I know several other writers who suffer from a similar dependence on the printed word. But why does this effect exist? Why is it so much harder to edit on a computer?
I suppose one possible answer is habit. Perhaps there’s some critical period of reading and writing, and my brain never learned how to properly read on a computer screen. Perhaps. I guess one way to test this hypothesis is to see if younger generations have gotten better at editing on computers, since they were (presumably) exposed to computers at a younger age.

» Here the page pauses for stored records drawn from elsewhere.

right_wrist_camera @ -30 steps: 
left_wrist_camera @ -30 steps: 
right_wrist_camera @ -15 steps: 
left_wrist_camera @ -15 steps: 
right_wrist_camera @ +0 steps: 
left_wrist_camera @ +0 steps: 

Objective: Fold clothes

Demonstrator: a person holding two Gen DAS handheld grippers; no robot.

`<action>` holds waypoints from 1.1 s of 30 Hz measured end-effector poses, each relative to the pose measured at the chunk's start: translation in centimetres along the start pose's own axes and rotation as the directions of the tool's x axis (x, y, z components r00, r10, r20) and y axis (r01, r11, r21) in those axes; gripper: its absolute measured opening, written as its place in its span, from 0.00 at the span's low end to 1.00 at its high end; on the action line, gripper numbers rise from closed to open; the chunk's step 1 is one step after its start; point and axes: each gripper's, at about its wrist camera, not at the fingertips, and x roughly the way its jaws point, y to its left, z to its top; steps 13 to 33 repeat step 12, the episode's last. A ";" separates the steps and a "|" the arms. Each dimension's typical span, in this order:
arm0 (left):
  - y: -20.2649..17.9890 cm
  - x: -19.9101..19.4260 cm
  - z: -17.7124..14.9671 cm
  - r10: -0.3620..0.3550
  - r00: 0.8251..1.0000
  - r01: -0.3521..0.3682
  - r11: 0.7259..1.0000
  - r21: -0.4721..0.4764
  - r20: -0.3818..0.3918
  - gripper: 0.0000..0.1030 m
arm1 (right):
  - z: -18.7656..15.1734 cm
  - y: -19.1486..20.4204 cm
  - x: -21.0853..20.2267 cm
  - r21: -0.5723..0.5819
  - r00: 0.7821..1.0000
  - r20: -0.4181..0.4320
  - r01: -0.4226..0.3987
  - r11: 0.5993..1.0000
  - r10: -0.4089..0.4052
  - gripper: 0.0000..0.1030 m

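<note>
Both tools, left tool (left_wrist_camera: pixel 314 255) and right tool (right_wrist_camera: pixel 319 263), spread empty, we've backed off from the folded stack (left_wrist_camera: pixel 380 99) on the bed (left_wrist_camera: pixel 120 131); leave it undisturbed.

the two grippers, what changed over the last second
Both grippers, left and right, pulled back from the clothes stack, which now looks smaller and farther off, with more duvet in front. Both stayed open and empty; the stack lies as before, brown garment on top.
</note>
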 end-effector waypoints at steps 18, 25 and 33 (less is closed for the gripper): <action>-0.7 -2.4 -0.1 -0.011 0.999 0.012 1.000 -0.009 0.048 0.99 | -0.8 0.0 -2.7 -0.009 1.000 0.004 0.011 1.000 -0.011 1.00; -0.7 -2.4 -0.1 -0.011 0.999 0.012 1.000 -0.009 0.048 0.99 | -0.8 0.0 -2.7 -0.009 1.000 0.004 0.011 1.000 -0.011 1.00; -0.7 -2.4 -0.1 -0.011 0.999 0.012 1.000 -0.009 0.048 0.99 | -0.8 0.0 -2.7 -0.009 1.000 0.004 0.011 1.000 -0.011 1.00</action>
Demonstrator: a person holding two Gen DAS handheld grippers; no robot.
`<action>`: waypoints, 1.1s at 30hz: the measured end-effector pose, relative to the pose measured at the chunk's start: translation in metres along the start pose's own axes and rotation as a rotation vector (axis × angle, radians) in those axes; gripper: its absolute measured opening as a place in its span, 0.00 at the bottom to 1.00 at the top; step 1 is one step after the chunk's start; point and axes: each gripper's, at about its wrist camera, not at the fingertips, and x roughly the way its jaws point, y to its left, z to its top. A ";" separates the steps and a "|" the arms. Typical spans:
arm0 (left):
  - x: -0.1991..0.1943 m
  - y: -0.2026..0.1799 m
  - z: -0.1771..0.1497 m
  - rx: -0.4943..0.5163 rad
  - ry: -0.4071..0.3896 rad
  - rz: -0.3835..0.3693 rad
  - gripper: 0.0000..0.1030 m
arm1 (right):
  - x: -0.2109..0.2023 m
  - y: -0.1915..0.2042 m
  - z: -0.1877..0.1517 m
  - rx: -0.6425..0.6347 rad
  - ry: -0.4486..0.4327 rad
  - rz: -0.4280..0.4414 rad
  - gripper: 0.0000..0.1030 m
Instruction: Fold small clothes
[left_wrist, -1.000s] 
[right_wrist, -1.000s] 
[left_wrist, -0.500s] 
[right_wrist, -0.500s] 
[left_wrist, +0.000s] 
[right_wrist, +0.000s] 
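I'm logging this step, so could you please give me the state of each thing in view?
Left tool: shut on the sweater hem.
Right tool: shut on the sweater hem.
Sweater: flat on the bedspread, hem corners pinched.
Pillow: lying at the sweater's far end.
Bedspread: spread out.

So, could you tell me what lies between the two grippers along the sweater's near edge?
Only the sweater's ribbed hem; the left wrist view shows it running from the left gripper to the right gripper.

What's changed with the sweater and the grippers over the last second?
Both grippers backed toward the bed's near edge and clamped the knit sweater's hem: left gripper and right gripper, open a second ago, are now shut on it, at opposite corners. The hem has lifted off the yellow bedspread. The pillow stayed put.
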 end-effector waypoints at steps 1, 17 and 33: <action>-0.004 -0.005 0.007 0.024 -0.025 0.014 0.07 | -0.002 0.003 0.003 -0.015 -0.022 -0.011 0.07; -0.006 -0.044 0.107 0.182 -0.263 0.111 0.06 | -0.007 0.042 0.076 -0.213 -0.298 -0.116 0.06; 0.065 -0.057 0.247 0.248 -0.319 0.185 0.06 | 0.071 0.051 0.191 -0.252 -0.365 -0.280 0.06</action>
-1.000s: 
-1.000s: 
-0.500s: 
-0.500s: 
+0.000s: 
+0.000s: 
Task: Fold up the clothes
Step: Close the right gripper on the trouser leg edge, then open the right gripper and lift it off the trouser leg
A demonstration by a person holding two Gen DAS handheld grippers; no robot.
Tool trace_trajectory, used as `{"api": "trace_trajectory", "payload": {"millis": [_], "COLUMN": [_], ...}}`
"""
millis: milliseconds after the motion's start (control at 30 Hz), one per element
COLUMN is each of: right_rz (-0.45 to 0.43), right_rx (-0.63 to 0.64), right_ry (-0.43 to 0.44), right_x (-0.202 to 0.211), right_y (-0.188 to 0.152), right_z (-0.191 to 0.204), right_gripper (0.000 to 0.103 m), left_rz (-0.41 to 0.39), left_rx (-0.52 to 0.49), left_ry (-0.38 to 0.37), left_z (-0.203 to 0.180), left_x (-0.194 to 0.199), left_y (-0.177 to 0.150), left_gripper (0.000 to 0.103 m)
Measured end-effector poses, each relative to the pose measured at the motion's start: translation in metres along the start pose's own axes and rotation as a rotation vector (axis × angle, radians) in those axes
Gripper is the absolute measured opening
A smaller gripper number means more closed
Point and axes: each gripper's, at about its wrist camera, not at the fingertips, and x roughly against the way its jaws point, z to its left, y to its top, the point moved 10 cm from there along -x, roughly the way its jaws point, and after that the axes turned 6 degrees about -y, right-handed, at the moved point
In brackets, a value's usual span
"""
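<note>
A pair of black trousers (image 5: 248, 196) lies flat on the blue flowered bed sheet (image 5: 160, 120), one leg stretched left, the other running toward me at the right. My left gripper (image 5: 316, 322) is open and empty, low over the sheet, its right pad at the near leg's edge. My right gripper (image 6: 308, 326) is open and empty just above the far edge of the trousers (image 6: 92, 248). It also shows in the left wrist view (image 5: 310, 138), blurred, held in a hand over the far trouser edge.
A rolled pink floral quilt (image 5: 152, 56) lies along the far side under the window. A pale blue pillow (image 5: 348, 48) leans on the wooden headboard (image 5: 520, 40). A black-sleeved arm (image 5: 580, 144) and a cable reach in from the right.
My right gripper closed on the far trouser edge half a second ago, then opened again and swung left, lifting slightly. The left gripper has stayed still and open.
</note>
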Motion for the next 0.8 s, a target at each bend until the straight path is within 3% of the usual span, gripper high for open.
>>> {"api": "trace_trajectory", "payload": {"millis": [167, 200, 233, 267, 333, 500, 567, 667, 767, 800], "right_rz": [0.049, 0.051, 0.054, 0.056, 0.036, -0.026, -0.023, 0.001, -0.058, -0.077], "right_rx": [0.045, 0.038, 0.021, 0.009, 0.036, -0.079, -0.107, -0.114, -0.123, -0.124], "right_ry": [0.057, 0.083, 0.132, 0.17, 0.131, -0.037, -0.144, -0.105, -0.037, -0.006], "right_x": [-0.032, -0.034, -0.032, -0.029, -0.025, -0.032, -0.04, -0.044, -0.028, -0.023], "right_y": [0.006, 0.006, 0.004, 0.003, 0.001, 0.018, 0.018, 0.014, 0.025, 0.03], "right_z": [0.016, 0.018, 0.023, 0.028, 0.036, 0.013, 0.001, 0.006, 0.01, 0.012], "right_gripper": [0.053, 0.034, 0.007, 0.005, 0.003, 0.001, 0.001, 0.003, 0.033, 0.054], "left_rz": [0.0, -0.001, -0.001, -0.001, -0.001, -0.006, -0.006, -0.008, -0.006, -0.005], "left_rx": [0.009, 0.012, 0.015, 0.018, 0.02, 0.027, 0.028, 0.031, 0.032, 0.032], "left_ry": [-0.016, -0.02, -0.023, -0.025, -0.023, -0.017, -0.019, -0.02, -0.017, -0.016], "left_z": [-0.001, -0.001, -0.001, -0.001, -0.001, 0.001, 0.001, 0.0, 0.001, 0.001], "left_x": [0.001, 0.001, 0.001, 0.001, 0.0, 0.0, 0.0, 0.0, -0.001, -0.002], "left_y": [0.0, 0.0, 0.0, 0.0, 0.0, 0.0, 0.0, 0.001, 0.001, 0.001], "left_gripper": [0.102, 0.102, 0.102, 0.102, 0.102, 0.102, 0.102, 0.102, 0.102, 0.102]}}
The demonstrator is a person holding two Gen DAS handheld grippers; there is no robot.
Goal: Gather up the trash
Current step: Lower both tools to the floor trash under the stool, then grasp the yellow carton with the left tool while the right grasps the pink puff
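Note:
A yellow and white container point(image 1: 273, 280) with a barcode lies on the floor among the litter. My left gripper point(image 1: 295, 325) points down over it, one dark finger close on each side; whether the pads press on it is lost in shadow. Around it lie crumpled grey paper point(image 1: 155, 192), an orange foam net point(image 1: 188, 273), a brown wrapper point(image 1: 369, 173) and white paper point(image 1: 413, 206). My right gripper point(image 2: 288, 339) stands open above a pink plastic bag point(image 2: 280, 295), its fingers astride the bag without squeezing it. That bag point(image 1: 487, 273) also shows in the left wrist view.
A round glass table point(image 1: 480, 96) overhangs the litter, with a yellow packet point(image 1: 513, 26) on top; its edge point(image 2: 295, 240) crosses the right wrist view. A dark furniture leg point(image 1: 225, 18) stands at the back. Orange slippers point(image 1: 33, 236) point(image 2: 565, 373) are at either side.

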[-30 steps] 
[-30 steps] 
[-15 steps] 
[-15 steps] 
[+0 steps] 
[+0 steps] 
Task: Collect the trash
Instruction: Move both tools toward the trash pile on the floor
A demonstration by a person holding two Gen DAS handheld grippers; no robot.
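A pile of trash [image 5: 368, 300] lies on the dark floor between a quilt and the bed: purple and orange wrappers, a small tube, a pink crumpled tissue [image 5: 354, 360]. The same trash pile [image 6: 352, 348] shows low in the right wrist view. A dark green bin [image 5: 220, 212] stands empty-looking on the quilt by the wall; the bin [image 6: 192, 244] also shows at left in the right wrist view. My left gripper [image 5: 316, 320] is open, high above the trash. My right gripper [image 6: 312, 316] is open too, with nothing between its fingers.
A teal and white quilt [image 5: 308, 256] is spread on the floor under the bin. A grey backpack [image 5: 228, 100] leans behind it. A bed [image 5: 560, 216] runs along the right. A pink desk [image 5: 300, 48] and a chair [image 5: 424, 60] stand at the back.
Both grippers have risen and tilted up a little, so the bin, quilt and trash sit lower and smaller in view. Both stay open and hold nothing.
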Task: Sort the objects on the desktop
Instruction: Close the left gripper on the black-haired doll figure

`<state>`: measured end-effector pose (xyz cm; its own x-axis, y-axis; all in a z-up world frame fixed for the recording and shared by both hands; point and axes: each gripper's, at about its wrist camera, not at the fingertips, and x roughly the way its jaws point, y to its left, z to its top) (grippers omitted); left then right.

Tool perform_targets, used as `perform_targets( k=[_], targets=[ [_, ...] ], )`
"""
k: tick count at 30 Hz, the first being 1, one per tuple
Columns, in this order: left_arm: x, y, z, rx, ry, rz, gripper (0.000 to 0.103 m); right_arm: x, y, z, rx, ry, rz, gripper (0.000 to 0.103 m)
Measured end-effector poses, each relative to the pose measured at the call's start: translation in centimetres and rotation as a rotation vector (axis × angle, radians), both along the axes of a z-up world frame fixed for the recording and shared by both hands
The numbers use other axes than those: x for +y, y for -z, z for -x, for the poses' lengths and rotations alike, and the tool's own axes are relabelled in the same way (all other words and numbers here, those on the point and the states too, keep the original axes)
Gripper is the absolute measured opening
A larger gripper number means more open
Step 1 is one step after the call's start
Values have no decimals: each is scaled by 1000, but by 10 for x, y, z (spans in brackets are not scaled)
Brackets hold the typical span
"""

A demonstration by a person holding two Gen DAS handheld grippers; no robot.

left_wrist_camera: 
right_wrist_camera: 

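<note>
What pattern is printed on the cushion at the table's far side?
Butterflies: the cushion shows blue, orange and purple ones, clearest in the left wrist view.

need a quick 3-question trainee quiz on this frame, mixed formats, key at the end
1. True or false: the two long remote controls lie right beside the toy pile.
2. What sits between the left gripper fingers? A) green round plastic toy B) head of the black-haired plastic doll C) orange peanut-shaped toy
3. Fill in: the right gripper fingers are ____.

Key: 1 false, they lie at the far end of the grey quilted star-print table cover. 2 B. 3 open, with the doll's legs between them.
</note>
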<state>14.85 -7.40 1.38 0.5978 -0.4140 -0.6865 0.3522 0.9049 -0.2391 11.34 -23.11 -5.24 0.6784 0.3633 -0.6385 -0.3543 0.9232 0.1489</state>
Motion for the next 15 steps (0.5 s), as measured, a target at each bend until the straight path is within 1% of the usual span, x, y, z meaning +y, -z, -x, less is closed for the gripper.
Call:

Another explanation is that reading physical pages (as opposed to electronic Word files) triggers some extra bit of Broca’s/Wernicke’s area, which makes us more sensitive to sentences. This second explanation makes more sense to me, since I can construct a rather lame just-so story in support of it. Reading is a complicated sensory act, and our brain evolved this talent in the context of a physical text (papyrus, sheepskin, etc). Replace that physical text with a flat computer screen and you’ve got a slightly out of sync brain, which can’t quite get used to the disembodied nature of electronic writing.
Obviously, both of my explanations suck. Can you do better? Why do I have to waste paper and ink on my own bad prose?